## PROBLEM TO WORK ON
I need the lines below from the one with "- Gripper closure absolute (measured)" down to the one with "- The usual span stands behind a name" reproduced exactly, both ends included, and nothing else.

## AVAILABLE DATA
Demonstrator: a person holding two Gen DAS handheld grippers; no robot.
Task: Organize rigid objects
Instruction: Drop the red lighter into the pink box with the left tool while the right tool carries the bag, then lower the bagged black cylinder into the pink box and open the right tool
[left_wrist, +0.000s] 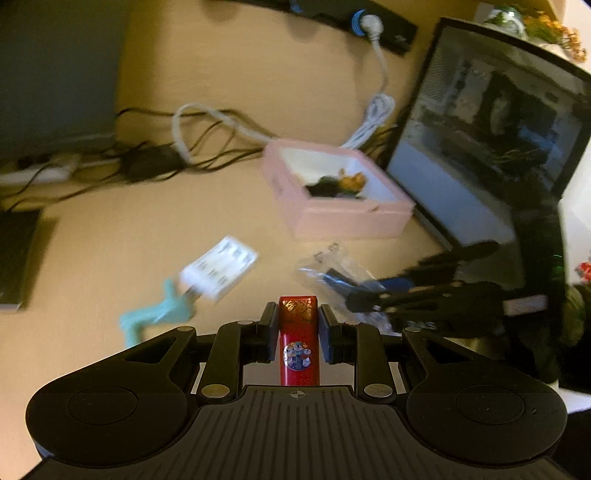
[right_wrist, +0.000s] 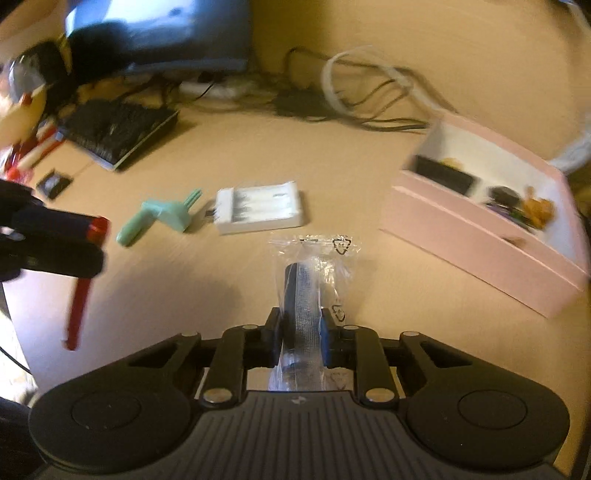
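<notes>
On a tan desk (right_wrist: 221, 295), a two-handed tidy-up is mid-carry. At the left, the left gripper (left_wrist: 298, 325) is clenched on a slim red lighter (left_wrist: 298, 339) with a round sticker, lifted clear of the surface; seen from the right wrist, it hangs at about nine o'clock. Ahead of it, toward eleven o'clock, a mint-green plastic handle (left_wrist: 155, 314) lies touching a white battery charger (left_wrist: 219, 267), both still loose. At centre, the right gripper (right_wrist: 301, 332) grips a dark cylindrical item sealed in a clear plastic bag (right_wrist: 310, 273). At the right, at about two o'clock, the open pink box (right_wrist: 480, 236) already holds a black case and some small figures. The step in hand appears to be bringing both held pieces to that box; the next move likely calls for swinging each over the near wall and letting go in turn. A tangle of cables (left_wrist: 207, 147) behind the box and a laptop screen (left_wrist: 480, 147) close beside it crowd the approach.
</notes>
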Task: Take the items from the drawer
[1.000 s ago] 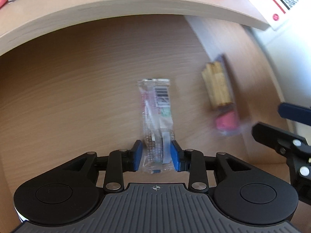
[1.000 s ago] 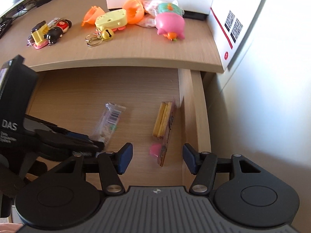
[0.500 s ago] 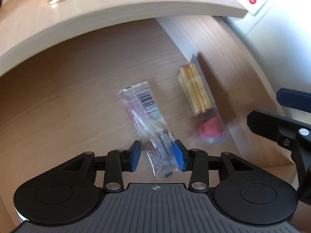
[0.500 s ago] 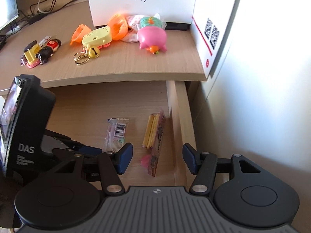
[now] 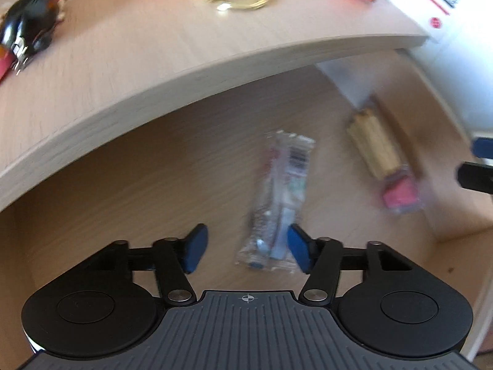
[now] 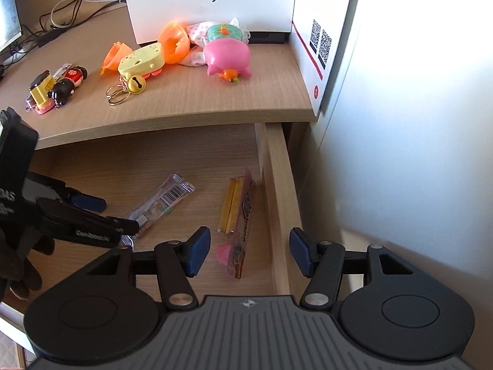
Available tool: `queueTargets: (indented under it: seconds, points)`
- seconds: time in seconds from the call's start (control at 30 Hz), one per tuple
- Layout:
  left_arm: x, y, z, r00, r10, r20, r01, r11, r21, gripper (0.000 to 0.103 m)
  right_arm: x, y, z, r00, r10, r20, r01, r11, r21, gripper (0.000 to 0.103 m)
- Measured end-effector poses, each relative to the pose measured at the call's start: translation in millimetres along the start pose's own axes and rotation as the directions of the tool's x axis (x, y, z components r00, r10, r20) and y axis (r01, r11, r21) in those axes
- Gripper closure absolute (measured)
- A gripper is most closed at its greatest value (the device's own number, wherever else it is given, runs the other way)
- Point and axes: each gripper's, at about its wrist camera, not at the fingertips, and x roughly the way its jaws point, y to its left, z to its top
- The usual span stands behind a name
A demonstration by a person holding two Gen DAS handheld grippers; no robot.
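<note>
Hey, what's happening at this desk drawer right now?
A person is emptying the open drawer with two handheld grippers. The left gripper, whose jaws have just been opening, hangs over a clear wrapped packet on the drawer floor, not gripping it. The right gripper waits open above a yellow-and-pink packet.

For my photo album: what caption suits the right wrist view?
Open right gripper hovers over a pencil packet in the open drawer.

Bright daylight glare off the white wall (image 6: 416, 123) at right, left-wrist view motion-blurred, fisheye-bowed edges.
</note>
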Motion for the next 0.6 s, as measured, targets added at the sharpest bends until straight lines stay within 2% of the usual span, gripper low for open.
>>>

## RESULT OF THE EXERCISE
- Gripper closure absolute (measured)
- A gripper is most closed at its greatest value (the device's own number, wherever else it is given, runs the other way)
- Point and axes: each gripper's, at about its wrist camera, not at the fingertips, and x roughly the way its jaws point, y to its left, z to its top
- The usual span stands behind a name

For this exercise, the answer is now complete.